State Sen. Nancy L. Murphy will introduce legislation in the next General Assembly session that would impose guidelines on the Maryland Parole Commission and open some of the commission's now-secret proceedings to the public.
The seven-member commission, which is responsible for deciding which state prison inmates should be released early for good behavior, currently operates in secret.
Commissioners also function with no policy guidelines when deciding whether to punish people who violate their parole.
"The public has a right to know what to expect, since their needs and feelings have been lost in the whole charade of parole, probation and incarceration," said Ms. Murphy, a Baltimore County Democrat who sits on the Judicial Proceedings Committee, which would hear the two bills during the legislative session that begins in January.
The legislation was prompted by recent articles in The Sun about the commission and its handling of two parole violators. In one case, the system failed to keep Theodore R. Bundley Jr. in prison despite an assault conviction and robbery arrest during his parole.
In November 1992, Bundley, then 23, tried to rob a gasoline station in Catonsville, which is in Ms. Murphy's district. In the ensuing gunfight, he and the station's co-owner, Daniel L. Heiser, a 47-year-old father of two, were killed.
A provision in one of the bills is specifically aimed at that case.
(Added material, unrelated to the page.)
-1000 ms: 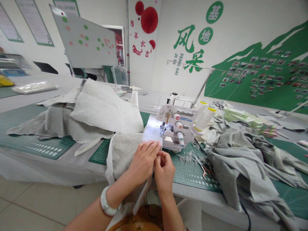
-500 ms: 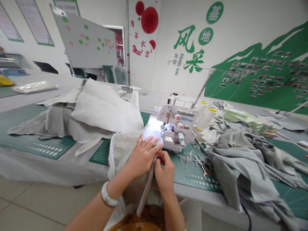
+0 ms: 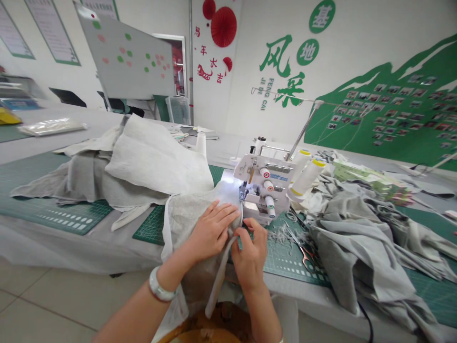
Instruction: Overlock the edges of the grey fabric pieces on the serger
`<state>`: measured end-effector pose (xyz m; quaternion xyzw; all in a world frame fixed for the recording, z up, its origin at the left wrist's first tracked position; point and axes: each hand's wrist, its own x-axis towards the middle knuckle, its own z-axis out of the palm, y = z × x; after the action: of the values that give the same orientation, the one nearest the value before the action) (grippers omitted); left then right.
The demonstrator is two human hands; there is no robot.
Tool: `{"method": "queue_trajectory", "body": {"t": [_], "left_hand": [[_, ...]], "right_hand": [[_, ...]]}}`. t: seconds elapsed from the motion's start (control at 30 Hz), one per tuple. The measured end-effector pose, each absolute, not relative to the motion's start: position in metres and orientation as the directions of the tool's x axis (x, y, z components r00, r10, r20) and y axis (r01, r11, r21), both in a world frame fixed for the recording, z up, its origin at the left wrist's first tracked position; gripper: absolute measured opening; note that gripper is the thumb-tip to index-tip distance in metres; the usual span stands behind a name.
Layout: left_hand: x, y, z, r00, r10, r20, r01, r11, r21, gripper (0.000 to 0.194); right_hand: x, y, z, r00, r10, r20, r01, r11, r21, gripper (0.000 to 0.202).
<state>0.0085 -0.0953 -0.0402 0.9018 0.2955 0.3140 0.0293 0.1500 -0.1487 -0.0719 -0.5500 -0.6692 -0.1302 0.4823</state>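
Observation:
A white overlock sewing machine point(image 3: 264, 186) with its lamp lit stands on the table. Grey cloth with a pale border point(image 3: 183, 216) runs from its needle area down over the table's front edge. My left hand point(image 3: 213, 229) lies palm down on this cloth, fingers stretched out towards the machine. Just right of it, my right hand point(image 3: 250, 250) has its fingers curled at the cloth's edge, thumb and finger by a narrow pale strip point(image 3: 217, 286); what exactly is between the fingertips is too small to tell.
Light and grey cloth point(image 3: 157, 157) is heaped at the left. Scissors point(image 3: 305, 252) and thread scraps point(image 3: 285, 234) lie right of the machine, beside a large pile of grey fabric point(image 3: 360, 243). Thread cones point(image 3: 309, 176) stand behind. Green cutting mats point(image 3: 71, 216) cover parts of the table.
My left hand has slid slightly back from the machine's needle area. My right hand has shifted a little to the right, its fingers less tightly bunched. The view has shifted slightly.

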Motion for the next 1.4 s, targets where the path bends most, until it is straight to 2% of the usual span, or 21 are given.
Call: {"method": "queue_trajectory", "body": {"t": [0.13, 0.23, 0.4, 0.53, 0.7, 0.83, 0.97, 1.17, 1.4], "left_hand": [[0.005, -0.085, -0.039, 0.641, 0.539, 0.547, 0.49, -0.835, 0.249, 0.06], [0.006, -0.086, -0.036, 0.652, 0.537, 0.535, 0.512, -0.832, 0.213, 0.062], [0.014, -0.102, -0.031, 0.642, 0.564, 0.519, 0.587, -0.798, 0.14, 0.049], [0.018, -0.106, -0.034, 0.639, 0.553, 0.535, 0.536, -0.819, 0.207, 0.047], [0.017, -0.097, -0.038, 0.631, 0.555, 0.542, 0.509, -0.823, 0.252, 0.049], [0.013, -0.088, -0.037, 0.623, 0.563, 0.543, 0.477, -0.824, 0.306, 0.051], [0.009, -0.082, -0.033, 0.626, 0.55, 0.554, 0.467, -0.832, 0.298, 0.051], [0.011, -0.085, -0.032, 0.649, 0.514, 0.561, 0.519, -0.838, 0.168, 0.044], [0.01, -0.087, -0.034, 0.654, 0.516, 0.554, 0.503, -0.843, 0.191, 0.048]], "right_hand": [[0.151, -0.146, -0.063, -0.117, 0.572, 0.812, 0.833, 0.502, -0.233, 0.022], [0.151, -0.143, -0.062, -0.109, 0.586, 0.803, 0.82, 0.509, -0.26, 0.025], [0.148, -0.141, -0.067, -0.082, 0.674, 0.734, 0.82, 0.465, -0.335, 0.026], [0.148, -0.141, -0.071, -0.094, 0.704, 0.704, 0.809, 0.466, -0.358, 0.024], [0.148, -0.146, -0.068, -0.122, 0.677, 0.726, 0.816, 0.485, -0.316, 0.024], [0.147, -0.152, -0.065, -0.147, 0.684, 0.714, 0.795, 0.511, -0.326, 0.025], [0.141, -0.154, -0.066, -0.165, 0.678, 0.717, 0.779, 0.535, -0.327, 0.025], [0.135, -0.153, -0.071, -0.123, 0.681, 0.722, 0.716, 0.564, -0.41, 0.025], [0.134, -0.155, -0.078, -0.076, 0.738, 0.671, 0.609, 0.567, -0.555, 0.027]]}}
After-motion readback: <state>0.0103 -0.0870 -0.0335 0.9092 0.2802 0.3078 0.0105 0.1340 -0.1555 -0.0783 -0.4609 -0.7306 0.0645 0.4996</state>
It would require the Parole Commission to incarcerate a parolee charged with a violent crime, as Bundley was, until it could decide whether to revoke his parole.
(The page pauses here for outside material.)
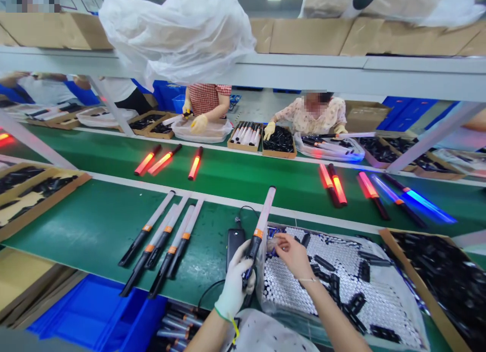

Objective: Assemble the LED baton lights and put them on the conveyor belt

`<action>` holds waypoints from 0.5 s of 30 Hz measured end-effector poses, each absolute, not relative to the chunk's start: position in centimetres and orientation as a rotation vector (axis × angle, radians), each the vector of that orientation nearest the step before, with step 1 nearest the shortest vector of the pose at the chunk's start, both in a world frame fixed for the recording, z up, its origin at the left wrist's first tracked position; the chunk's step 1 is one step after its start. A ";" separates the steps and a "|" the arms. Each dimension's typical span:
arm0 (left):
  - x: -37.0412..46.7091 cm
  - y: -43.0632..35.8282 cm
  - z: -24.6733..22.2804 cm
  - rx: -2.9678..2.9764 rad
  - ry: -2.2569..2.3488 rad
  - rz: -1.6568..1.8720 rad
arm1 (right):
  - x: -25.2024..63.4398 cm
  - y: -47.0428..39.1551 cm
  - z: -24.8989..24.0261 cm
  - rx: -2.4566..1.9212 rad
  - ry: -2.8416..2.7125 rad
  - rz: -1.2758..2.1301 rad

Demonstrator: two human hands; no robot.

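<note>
My left hand (236,281), in a white glove, is wrapped round the black handle of an unlit light baton (260,230). The baton's clear tube tilts up and away, with an orange band where it meets the handle. Bare and with its fingers bent together, my right hand (291,253) is over the far left corner of a plastic-lined tray (307,319) of upright batteries (286,281). What its fingertips hold, if anything, is too small to make out. Several black plastic parts (334,286) lie on top of the batteries.
Several unlit batons (167,250) lie to the left, near a black device (235,240) with a cable. Boxes of black parts (436,276) stand at both sides. Lit batons (195,163) rest on the green belt (243,174); co-workers sit beyond. A shelf (304,71) crosses overhead.
</note>
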State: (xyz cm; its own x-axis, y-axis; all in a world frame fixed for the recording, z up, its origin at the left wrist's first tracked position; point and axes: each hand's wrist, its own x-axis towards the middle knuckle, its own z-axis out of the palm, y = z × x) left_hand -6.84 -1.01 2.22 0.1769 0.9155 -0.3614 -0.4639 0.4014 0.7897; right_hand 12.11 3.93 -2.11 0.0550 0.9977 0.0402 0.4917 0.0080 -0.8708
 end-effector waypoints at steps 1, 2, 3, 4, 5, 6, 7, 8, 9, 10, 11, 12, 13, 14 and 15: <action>-6.8 -1.0 2.3 0.581 0.945 1.046 | 12.4 2.5 -1.9 -1.529 -1.488 0.886; -6.8 -1.0 2.3 0.580 0.947 1.034 | 12.6 1.0 -1.9 -1.474 -1.432 0.923; -6.7 -1.0 2.4 0.582 0.945 1.027 | 12.8 -0.4 -2.0 -1.423 -1.369 0.959; -6.7 -0.9 2.4 0.583 0.938 1.020 | 12.9 -1.7 -2.2 -1.384 -1.305 0.989; -6.6 -0.9 2.5 0.585 0.928 1.013 | 12.9 -2.9 -2.4 -1.364 -1.246 1.009; -6.6 -0.8 2.5 0.589 0.917 1.006 | 12.9 -3.9 -2.6 -1.364 -1.197 1.016; -6.6 -0.8 2.4 0.594 0.904 1.000 | 12.8 -4.7 -2.7 -1.368 -1.155 1.019; -6.6 -0.8 2.4 0.600 0.891 0.994 | 12.7 -5.2 -2.7 -1.369 -1.117 1.018; -6.7 -0.8 2.3 0.613 0.881 0.981 | 12.4 -5.5 -2.6 -1.369 -1.081 1.012; -6.8 -0.9 2.2 0.632 0.876 0.960 | 12.2 -5.6 -2.3 -1.363 -1.051 1.002; -6.9 -1.0 2.1 0.656 0.874 0.937 | 11.8 -5.6 -1.9 -1.355 -1.027 0.989; -7.0 -1.2 2.0 0.680 0.876 0.913 | 11.5 -5.5 -1.4 -1.346 -1.014 0.975; -7.1 -1.4 1.9 0.702 0.882 0.893 | 11.1 -5.3 -0.8 -1.336 -1.009 0.961; -7.2 -1.6 1.8 0.722 0.891 0.881 | 10.7 -5.1 -0.2 -1.326 -1.014 0.950; -7.3 -1.9 1.7 0.738 0.902 0.881 | 10.3 -4.8 0.4 -1.314 -1.029 0.946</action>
"This is bold legislation, and I pray it gets passed," said Susan Heiser, the widow of the man Bundley killed. "I think it's appalling the Parole Commission is not held accountable for its decisions and it operates in secret," she said.
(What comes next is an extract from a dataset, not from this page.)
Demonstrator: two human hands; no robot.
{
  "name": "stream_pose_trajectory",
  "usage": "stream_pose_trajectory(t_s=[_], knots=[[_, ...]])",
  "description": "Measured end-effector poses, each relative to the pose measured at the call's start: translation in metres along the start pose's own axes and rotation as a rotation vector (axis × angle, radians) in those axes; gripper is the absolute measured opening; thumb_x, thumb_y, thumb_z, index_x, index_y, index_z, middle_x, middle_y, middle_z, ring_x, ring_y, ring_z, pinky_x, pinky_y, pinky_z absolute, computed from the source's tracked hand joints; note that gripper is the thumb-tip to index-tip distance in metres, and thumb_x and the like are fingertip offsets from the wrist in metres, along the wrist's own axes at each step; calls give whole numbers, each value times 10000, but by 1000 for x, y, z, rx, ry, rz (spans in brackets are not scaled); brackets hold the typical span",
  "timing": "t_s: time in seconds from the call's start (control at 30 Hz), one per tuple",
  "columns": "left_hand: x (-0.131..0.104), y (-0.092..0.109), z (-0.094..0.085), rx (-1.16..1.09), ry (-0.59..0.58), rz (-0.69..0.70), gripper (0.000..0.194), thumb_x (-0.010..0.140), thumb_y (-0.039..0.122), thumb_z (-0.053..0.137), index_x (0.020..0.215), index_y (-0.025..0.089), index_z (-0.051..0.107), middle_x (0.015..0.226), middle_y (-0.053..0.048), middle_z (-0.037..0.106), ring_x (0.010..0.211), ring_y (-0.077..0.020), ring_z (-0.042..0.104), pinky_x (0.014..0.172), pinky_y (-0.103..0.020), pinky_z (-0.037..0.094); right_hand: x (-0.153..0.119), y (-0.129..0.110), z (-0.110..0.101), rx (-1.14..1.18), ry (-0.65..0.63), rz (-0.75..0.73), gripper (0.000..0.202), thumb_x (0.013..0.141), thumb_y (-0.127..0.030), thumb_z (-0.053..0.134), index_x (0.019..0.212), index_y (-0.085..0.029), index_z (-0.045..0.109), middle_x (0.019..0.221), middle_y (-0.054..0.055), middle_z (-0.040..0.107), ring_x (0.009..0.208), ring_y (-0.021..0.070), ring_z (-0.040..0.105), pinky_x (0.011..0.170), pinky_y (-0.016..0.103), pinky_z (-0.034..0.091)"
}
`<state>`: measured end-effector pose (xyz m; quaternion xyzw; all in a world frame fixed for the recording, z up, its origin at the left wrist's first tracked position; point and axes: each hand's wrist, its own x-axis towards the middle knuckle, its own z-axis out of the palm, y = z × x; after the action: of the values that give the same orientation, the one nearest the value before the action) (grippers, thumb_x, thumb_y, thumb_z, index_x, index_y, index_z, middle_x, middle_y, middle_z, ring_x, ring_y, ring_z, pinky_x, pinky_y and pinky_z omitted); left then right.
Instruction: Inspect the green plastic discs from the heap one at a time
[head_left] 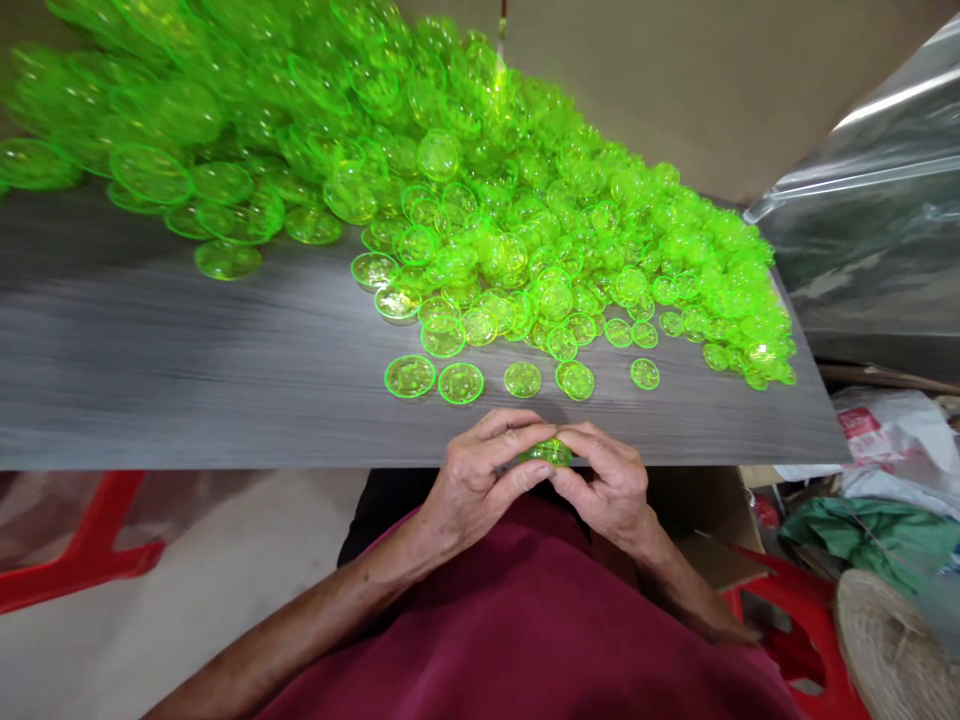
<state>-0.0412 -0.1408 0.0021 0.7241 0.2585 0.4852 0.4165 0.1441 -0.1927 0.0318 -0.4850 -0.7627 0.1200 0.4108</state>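
Observation:
Between my two hands, at the table's front edge, is a small round piece of clear green plastic (547,453). My left hand (491,465) pinches it from the left with thumb and fingers. From the right, my right hand (606,478) grips the same piece, its thumb and fingertips closed on the rim. Just beyond my hands, a loose row of green plastic discs lies flat, among them one disc (523,379) straight ahead and another disc (645,373) to the right. Behind them rises a large heap of the same green pieces (480,240).
The heap covers the back of the grey wood-grain table (150,380). Red stools stand below, one stool (90,540) at left, another (802,620) at right. A cardboard box (705,520), a green bag (862,540) and a woven round item (889,650) are at right.

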Motion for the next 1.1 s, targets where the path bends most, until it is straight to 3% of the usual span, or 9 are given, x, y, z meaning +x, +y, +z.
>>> stream_pose_trajectory(t_s=[0.2,0.53,0.7,0.9,1.1], knots=[[4,8,-3,134,-3,115,188,984,271,661,1136,193,739,968,-45,753,851,-134,724,760,-226,608,-3,-3,3,14,-8,18,176,971,-212,651,1141,-169,663,938,95,759,826,179,718,747,295,611],[1,9,1,-5,12,-5,156,980,286,646,1034,197,762,861,-41,748,748,-141,692,690,-240,572,-2,-15,-1,-45,-83,29,208,1015,-240,582,1212,-195,627,901,61,734,787,183,696,721,305,605],[-4,7,-1,9,3,31,215,982,277,646,1163,219,748,934,-50,756,800,-147,702,725,-248,577,-7,-22,0,-167,-51,-31,290,1036,-204,503,1315,-144,553,933,107,719,808,210,687,708,321,598],[-11,7,9,107,92,117,182,1020,249,572,1121,182,708,896,-46,726,813,-143,686,747,-231,561,-7,-26,8,-150,-55,-4,244,1055,-215,458,1268,-147,556,905,95,704,790,202,682,707,315,590],[-11,5,18,40,183,36,173,1007,268,596,1104,199,722,882,-34,710,779,-139,660,715,-240,543,-4,-20,11,-82,-1,41,237,1067,-261,454,1237,-192,604,898,69,717,765,188,697,699,309,602]])
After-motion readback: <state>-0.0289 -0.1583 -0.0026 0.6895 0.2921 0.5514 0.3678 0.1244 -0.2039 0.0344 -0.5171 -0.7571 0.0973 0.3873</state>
Leonard Sipes Jr., spokesman for the state public safety department, which includes the Parole Commission, said he could not comment until he had read the proposed legislation.
In the past, some legislators and parole commissioners have opposed efforts to open up parole hearings on grounds that it would cost too much to build hearing rooms accessible to the public. Most hearings are held in prisons.
Ms. Murphy said she had not studied the cost of open hearings. "I think people are mad and they don't want to hear the pat phrases that it's costly or it will overwhelm the system or there will be backlogs," she said. "It seems to me that law-abiding citizens should have rights." Under her plan, the commission could debate cases in private but would announce decisions, and the reasons behind them, in public.
"It's a legitimate serious issue to be addressed, the issue of the hearing process of the parole board being closed," said Casper R. Taylor Jr., the Democratic nominee to be speaker of the House of Delegates. "But I'd like to hear more about the traditional reason for why they have been closed."
Ms. Murphy's other bill would direct the Division of Parole and Probation to develop guidelines for commissioners to follow when deciding whether to discipline parole violators.
"They adhere to prescribed guidelines when making parole decisions, but no guidelines exist for punishing parole violators," Ms. Murphy said.
"There should be some structure there . . . so you can have sure and swift discipline."